Kritik

Sternstunde in Straubing: Pianist Gerold Huber zeigt verborgene Qualitäten

Gerold Huber im Herzogsschloss Straubing mit Werken von Frédéric Chopin.
von  Michael Bastian Weiß
Der Pianist Gerold Huber (r.) - hier mit dem Bariton Christian Gerhaher - ist mehr als ein herausragender Liedbegleiter.
Der Pianist Gerold Huber (r.) - hier mit dem Bariton Christian Gerhaher - ist mehr als ein herausragender Liedbegleiter. © Nikolaj Lund

Glücklich ist, wer Gerold Huber schon oft im Konzert gehört hat. Das dürfte dann mit einer gewissen Wahrscheinlichkeit bei einem Liederabend gewesen sein, denn der Pianist gilt international als eine der interessantesten Begleiterpersönlichkeiten überhaupt. So ist er etwa seit weit über 30 Jahren der feste Partner seines Straubinger Landsmannes Christian Gerhaher.

Pianist Gerold Huber: Genuiner Chopin-Interpret

Gleich, mit welcher Sängerin oder welchem Sänger man spricht: Alle wollen mit Gerold Huber zusammenarbeiten. Doch selbst, wem der ganz charakteristische, kernige Klavierton Hubers vertraut ist, stellt bei diesem Konzert im ausverkauften Rittersaal des Herzogsschlosses Straubing fest, dass unter dieser Spitze des Liedpianisten der Eisberg eines genuinen Chopin-Interpreten verborgen liegt. Erahnen hätte man es eigentlich können, denn sein rhythmisch gewürztes Spiel prädestiniert ihn geradezu für Mazurken und Polonaisen.

In den beiden Mazurken As-Dur und a-moll aus op. 17 und der Polonaise Nr. 1 cis-moll hält er die so empfindliche Balance zwischen energischem Takt und völlig befreiter Melodie scheinbar intuitiv, als ob es nichts wäre. Das grenzwertig schwierige Scherzo Nr. 4 E-Dur würde man übrigens nicht vielen von Hubers Kolleginnen und Kollegen zutrauen.

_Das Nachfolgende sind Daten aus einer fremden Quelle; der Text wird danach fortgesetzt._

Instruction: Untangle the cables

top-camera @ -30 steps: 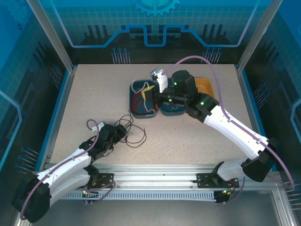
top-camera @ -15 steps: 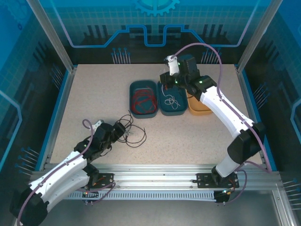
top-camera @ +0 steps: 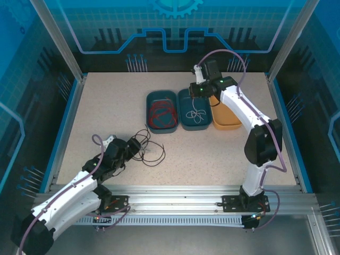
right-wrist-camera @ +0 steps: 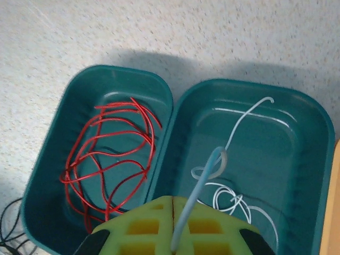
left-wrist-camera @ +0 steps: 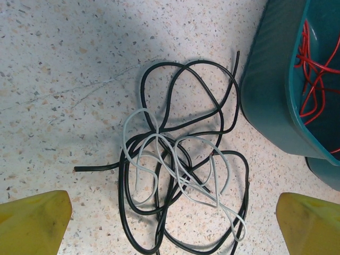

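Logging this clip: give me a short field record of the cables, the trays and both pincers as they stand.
red cable: lying in the left teal tray
white cable: coiled in the middle teal tray, one strand rising to the right pincer
black-and-white tangle: on the table, beside the left teal tray
left pincer: open, over the tangle
right pincer: shut on the white cable
orange tray: right of the teal pair

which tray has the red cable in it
The left teal tray: it holds the red cable. The middle teal tray holds a white cable, and the orange tray sits rightmost.
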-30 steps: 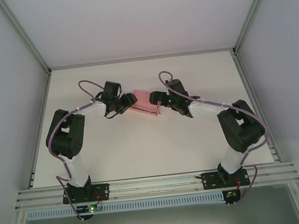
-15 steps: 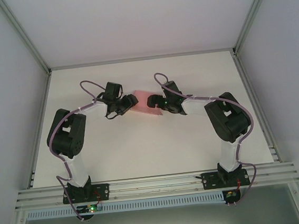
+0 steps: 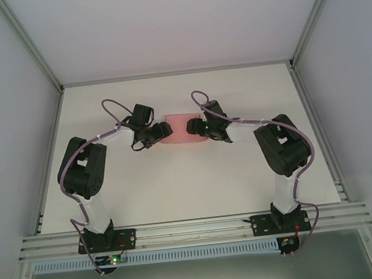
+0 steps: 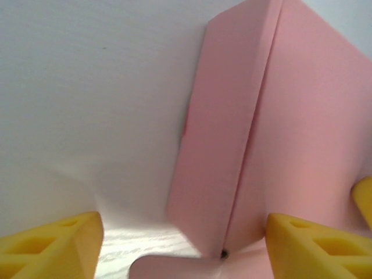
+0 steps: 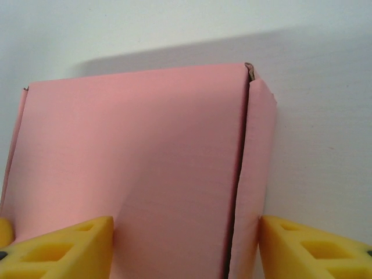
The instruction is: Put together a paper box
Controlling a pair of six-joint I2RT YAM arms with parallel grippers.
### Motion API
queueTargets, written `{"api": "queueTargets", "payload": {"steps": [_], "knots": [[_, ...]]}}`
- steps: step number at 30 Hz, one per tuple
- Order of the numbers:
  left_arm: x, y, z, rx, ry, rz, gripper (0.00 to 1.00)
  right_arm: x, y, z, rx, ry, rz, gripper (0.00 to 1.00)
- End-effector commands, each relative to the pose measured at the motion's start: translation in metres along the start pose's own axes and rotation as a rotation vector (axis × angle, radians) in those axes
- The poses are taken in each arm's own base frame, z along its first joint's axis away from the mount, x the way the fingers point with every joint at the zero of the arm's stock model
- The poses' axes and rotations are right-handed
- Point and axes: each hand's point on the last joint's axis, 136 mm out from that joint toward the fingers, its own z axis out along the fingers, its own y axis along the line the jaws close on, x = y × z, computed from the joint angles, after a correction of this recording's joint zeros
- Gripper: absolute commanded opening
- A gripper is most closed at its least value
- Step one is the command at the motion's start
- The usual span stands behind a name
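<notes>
Flanking a pink paper box (image 3: 180, 131)
The left gripper (image 4: 183, 229) gapes, holding nothing; the right gripper (image 5: 186, 229) straddles it, grip unclear.

Matt white table (image 3: 178, 193) across the middle, evenly and softly lit, faint shadows only. Closed in by plain pale panels: white back wall (image 3: 168, 22) at 12 o'clock, grey left wall (image 3: 4, 163) at 9, grey right wall (image 3: 369, 128) at 3. Aluminium posts (image 3: 29, 46) slanting up from the far corners at 11 and 1. Aluminium rails (image 3: 195, 229) along the near edge at 6, white slotted strip (image 3: 197, 252) just below, then a dull grey-green surface (image 3: 199, 278).
</notes>
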Motion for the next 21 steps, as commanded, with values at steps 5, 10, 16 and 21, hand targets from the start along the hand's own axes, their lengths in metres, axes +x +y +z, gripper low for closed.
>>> {"api": "queueTargets", "payload": {"steps": [5,10,16,21], "knots": [[-0.010,-0.006,-0.041,-0.059,-0.061,0.099,0.86,0.042,-0.057,0.010,0.158,0.131,-0.016,0.60],[-0.037,-0.026,-0.040,0.026,-0.069,0.120,0.89,0.040,-0.054,0.008,0.129,0.140,-0.058,0.60],[-0.051,-0.050,-0.011,0.158,-0.008,0.160,0.81,0.039,-0.052,0.009,0.075,0.161,-0.053,0.60],[-0.051,-0.044,0.006,0.143,0.029,0.174,0.75,0.035,-0.049,0.007,0.059,0.155,-0.070,0.60]]}}
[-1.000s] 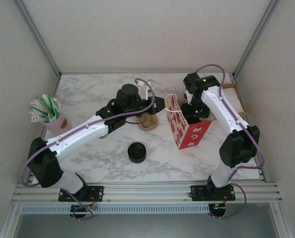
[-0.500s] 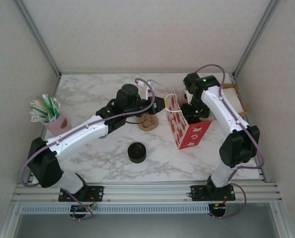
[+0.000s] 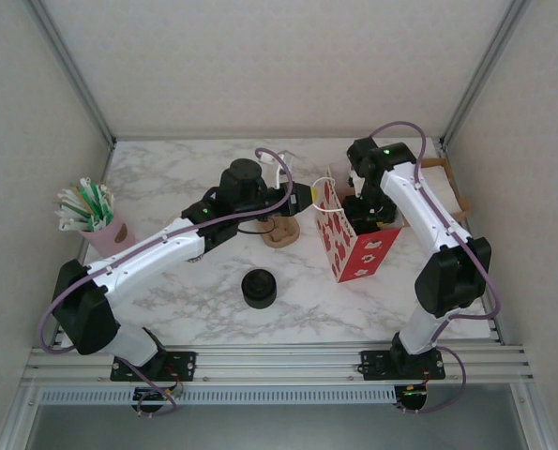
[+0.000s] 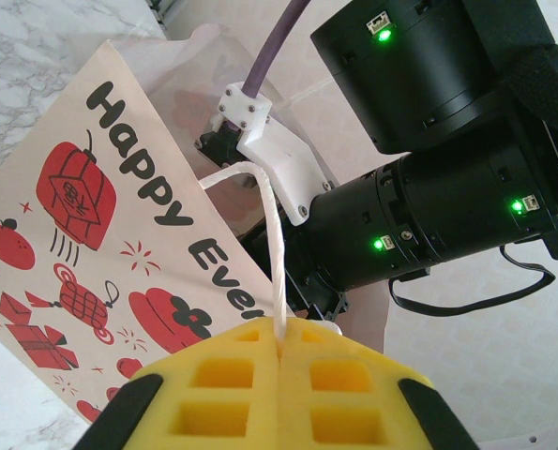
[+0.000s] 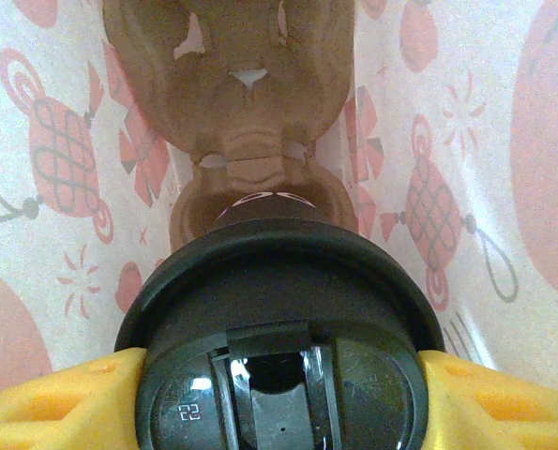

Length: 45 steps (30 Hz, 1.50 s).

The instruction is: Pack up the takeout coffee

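The takeout coffee (image 5: 279,309) shows its round black lid from above, held between the yellow fingers (image 5: 44,403) of my right gripper (image 5: 279,380), which is shut on it. It hangs inside the red-and-white paper gift bag (image 3: 358,251), over a brown cardboard carrier (image 5: 250,84) at the bag's bottom. In the top view my right gripper (image 3: 368,214) reaches down into the bag's mouth. My left gripper (image 4: 280,337) is shut on the bag's white string handle (image 4: 274,244) and holds it up at the bag's left side (image 3: 305,197).
A short stack of black lids (image 3: 258,288) sits at the table's front middle. A brown cardboard carrier (image 3: 280,230) lies left of the bag. A pink cup of straws (image 3: 96,220) stands at the far left. Brown cardboard (image 3: 443,183) lies at the back right.
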Tool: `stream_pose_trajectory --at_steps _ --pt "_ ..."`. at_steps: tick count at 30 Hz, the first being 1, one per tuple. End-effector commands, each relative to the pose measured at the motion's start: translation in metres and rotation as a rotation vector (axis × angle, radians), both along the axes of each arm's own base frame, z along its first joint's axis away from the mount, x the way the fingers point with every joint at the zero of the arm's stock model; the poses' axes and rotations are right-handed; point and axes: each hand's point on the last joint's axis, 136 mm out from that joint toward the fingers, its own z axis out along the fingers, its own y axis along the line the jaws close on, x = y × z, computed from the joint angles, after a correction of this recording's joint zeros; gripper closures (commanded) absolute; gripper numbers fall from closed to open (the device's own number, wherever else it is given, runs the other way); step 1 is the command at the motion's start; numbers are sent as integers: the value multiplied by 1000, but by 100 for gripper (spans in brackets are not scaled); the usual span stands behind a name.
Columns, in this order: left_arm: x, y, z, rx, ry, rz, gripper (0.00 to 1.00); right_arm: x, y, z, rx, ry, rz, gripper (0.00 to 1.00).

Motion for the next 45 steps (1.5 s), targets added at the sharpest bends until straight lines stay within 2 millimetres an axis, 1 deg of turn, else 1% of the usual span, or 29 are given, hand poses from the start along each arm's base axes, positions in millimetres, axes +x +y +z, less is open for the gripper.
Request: stream_pose_trajectory --at_steps 1,11,45 --pt "-2 -5 12 -9 -32 -11 98 -1 -2 3 -1 2 -6 34" --pt "-2 -6 11 -7 -32 -13 98 -3 -3 -10 -18 43 -6 34" --pt "-2 -6 12 -7 -34 -15 98 0 -2 -6 -10 26 -5 34"
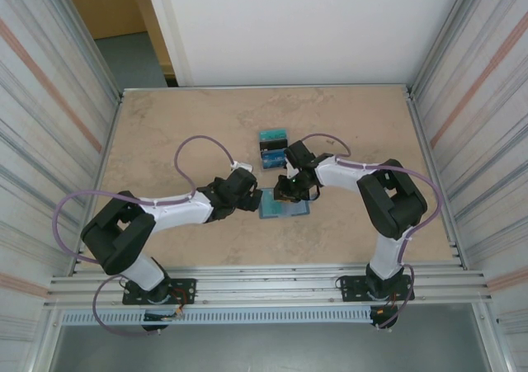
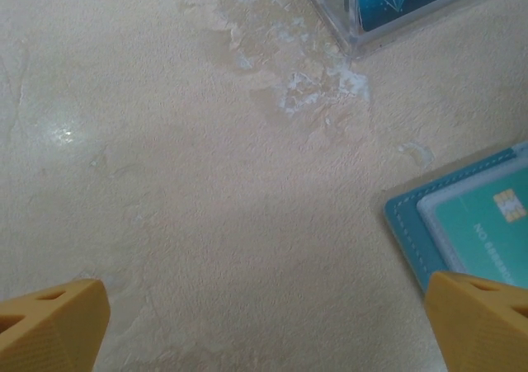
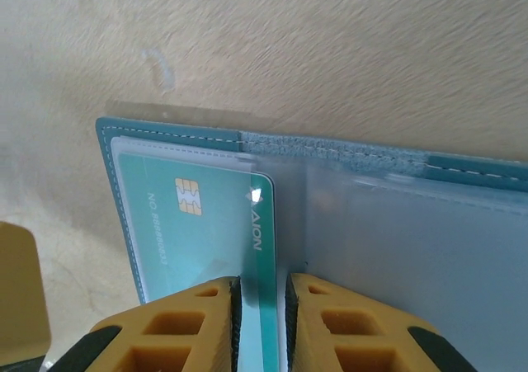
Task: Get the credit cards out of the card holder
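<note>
Watching from the side, I'd say it was mid-pull on a card. The holder point(image 1: 295, 211) lay open and flat on the table point(image 1: 165, 133). The right gripper point(image 3: 262, 306) was squeezed onto the edge of a teal card point(image 3: 194, 215) in the holder's left panel. Most of that card sat under the clear pocket, so to me the step had barely begun.

Next move, my guess: drag the card straight out of the pocket, level with the holder, without loosening the pinch. Trouble was, the holder looked soft and nothing was pinning it, so it could slide or lift along with the card.

The left gripper point(image 2: 264, 331) hung spread wide just off the holder's left edge, one finger over its corner, apparently holding nothing. It looked well placed to press that corner down.

Just beyond the holder's far side stood a clear case point(image 1: 272, 148) with what looked like teal and dark cards in it; I couldn't tell how many. It was close enough that pulling the card that way would've been a squeeze.
</note>
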You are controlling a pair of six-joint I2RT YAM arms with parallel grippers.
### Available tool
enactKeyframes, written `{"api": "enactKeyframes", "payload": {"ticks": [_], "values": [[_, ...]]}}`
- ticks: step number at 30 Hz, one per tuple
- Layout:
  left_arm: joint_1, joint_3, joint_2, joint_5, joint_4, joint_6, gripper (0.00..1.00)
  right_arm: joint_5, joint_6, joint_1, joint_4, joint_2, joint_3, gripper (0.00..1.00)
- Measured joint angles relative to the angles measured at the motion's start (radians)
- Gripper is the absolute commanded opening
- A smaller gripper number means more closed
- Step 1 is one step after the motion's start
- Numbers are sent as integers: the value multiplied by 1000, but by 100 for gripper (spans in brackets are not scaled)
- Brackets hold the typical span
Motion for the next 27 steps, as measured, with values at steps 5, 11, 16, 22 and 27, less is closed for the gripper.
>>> {"api": "enactKeyframes", "payload": {"ticks": [5, 11, 16, 22, 27], "values": [[-10, 1, 5, -8, -25, 0, 99, -24, 4, 10, 2, 0, 0, 22], [-24, 1, 32, -6, -34, 0, 99, -31, 8, 10, 7, 0, -2, 21], [-31, 5, 59, -3, -31, 0, 99, -26, 8, 13, 6, 0, -2, 22], [-31, 24, 94, -4, -31, 0, 99, -11, 7, 19, 2, 0, -2, 23], [-31, 35, 101, -4, -39, 0, 99, -18, 8, 18, 5, 6, -2, 22]]}}
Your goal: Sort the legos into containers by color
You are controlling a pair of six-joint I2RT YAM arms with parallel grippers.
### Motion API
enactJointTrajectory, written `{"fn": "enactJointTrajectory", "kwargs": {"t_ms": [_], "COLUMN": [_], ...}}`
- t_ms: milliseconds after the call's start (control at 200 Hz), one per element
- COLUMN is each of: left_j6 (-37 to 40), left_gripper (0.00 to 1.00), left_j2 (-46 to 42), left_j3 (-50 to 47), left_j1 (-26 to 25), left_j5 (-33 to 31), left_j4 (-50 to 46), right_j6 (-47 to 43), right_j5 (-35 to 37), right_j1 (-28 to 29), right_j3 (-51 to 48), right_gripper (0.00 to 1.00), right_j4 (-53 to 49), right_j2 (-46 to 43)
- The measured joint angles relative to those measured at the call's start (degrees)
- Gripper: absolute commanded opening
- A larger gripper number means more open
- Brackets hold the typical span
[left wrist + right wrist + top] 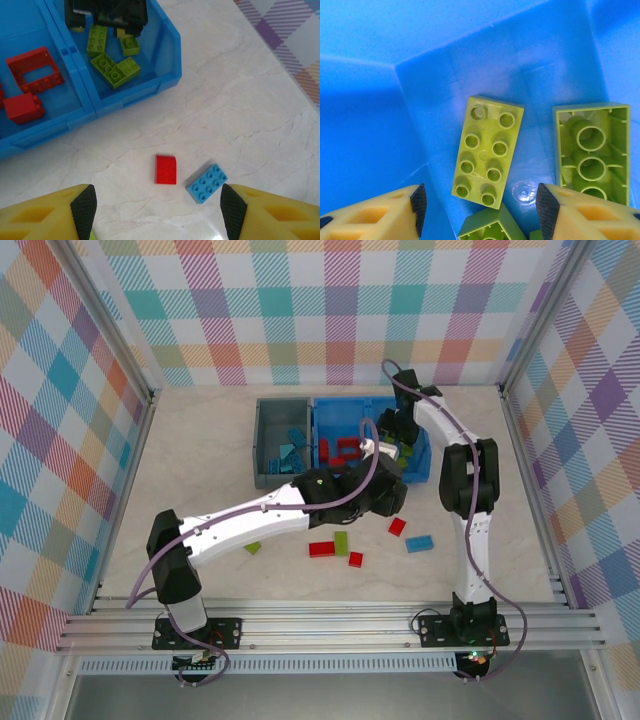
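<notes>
Left gripper (158,207): open, jaws wide apart with nothing between them; it hovers above the table (200,450), in front of the blue bin (167,60).
Right gripper (480,202): open, lowered into the blue bin's right compartment, with 1 finger on each side of a lime brick (487,150).
Lime brick: lies studs up on the compartment floor, touching neither finger.
Second lime brick (591,152): lies hollow side up, just beside the first.
Blue bin, left compartment: holds a red frame (34,71) and a red block (22,107).
Grey bin (262,435): stands against the blue bin's left side and holds light blue legos (290,450).
Loose legos on the table: 6 in the top view (3 red, 2 lime, 1 light blue).
Below the left gripper: a small red brick (166,169) and a light blue brick (206,183), close together but not touching.
</notes>
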Motion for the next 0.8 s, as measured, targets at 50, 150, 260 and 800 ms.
{"fn": "enactJointTrajectory", "kwargs": {"t_ms": [50,150,260,800], "left_j6": [-0.02,-0.09,-0.17,17.57], "left_gripper": [0.68,0.68,0.68,0.73], "left_j2": [-0.17,-0.68,-0.74,22.80], "left_j3": [-0.96,-3.26,-4.90,5.95], "left_j1": [-0.26,-0.52,-0.50,-1.62], "left_j5": [0.00,0.26,1.81,15.54], "left_j4": [0.00,-0.07,-0.09,1.33], "right_j6": [-0.48,-1.51,-2.21,1.55], "right_j5": [0.00,0.37,1.49,-0.22], "right_j1": [0.04,0.55,1.68,2.32], "right_j3": [-0.57,-3.41,-8.76,-44.30], "right_gripper": [0.60,0.59,0.59,0.85], "right_j4": [0.17,0.26,1.60,-2.78], "right_j2": [-1.42,-7.58,-19.63,-91.10]}}
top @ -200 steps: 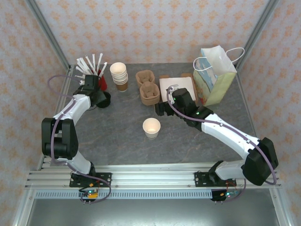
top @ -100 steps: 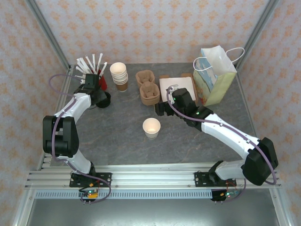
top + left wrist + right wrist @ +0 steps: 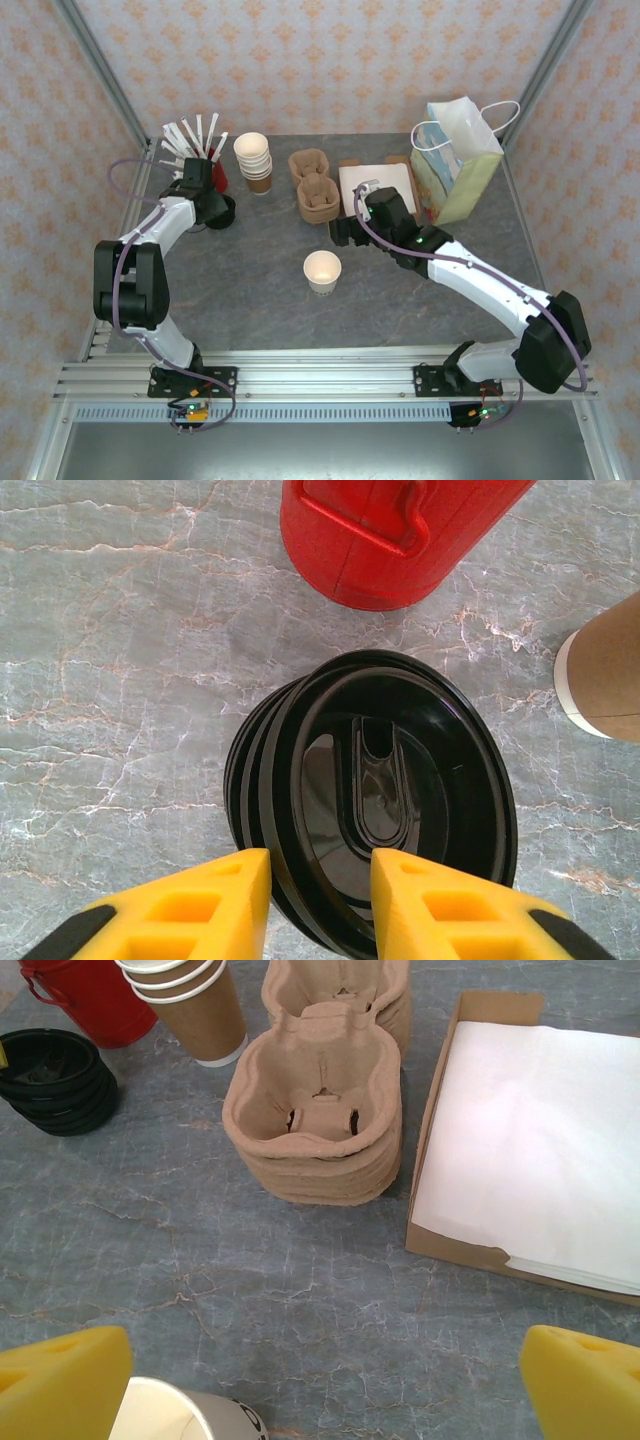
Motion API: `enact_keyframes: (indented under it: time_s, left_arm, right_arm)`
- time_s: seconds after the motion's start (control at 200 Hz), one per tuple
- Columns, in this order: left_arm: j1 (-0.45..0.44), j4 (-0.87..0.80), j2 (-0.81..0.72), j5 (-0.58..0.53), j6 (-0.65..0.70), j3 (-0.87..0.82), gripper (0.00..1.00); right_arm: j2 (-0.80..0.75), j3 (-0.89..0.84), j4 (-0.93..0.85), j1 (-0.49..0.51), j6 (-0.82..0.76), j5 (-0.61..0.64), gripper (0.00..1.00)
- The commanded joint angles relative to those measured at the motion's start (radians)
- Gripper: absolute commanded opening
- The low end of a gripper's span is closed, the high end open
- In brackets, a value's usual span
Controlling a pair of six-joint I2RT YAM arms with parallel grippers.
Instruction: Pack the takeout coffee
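Note:
A stack of black plastic lids (image 3: 380, 790) sits on the grey table beside a red holder (image 3: 400, 530). My left gripper (image 3: 320, 865) straddles the near rim of the top lid, one yellow finger outside the stack and one inside the lid, with small gaps still showing. From above, the left gripper (image 3: 205, 200) is at the lids (image 3: 222, 212), far left. A single cream paper cup (image 3: 322, 270) stands lidless mid-table. My right gripper (image 3: 325, 1350) hovers wide open just behind that cup (image 3: 170, 1415), holding nothing. A takeout coffee with its lid on is out of view.
A stack of lidless cups (image 3: 253, 160) stands next to the red holder (image 3: 215, 175) of white sticks. Pulp cup carriers (image 3: 313, 185) and a box of white napkins (image 3: 378, 185) lie behind the right gripper (image 3: 338, 232). A paper bag (image 3: 458, 160) stands upright at back right.
The left gripper's jaws have narrowed around the top lid's rim, and its arm has shifted slightly. The right arm and the cup have not moved.

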Motion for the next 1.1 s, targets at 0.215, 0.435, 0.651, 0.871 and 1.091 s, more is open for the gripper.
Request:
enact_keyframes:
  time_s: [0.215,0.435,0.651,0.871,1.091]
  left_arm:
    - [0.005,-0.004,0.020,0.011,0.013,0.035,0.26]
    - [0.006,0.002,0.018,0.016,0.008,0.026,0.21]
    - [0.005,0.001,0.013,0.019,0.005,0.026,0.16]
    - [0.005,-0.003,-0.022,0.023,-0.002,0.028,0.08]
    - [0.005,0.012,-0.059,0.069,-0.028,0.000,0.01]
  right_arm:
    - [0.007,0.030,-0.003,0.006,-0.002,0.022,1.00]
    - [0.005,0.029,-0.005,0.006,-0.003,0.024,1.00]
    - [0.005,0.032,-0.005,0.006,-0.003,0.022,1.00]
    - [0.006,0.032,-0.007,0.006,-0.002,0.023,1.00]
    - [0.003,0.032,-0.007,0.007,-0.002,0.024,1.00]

Wenn die oft unterbelichtete Mehrstimmigkeit des Klaviersatzes ans Licht kommt

Die eigentliche Sensation dieses Abends ist aber nicht, dass ein Liedpianist quasi ohne Vorankündigung eine derart stupende technische Virtuosität erscheinen lässt. Gerold Huber hat manchem Chopin-Spezialisten eine Fähigkeit voraus: Er kann sich selbst als Solist in das Reagieren auf einen, wenn auch imaginären, Zweiten einstellen. So gleitet er in den Nocturnes Nr. 13 c-moll und dem nachgelassenen in cis-moll nicht in ein selbstgenügsames Monologisieren ab. Sein höhenbetonter, bisweilen reizvoll spitzer Ton bringt vielmehr die oft unterbelichtete Mehrstimmigkeit des Klaviersatzes ans Licht, deckt Chopins polyphone Meisterschaft auf, seine inwendigen Dialoge.

Gleichzeitig hat Huber einen intuitiven Sinn für Chopins immense Dramatik, wenn er etwa in der Ballade Nr. 2 F-Dur mit einem bestürzenden Aufschrei, der die Dame vor dem Kritikerplatz zusammenzucken lässt, einen einzigartigen Furor entfacht. Dabei entgleitet Huber nie die Strenge der Form: Die Wiederholung des idyllischen ersten Teils der Ballade, die leicht dazu verleiten könnte, sie melancholisch verlöschen zu lassen, spielt er wie vorher, nämlich belebt, unsentimental - und damit genau so, wie es der Komponist ausdrücklich vorgeschrieben hat.

Und noch eine Eigenschaft präsentiert Gerold Huber, die dem gängigen Chopin-Bild widerspricht: ein unbändiges spielerisches Temperament. Es äußert sich in der sträflich vernachlässigten Tarantella As-Dur, mit welcher ein Interpret höchste Geschmackssicherheit beweisen kann, als ansteckende Lebensfreude. Eine Sternstunde.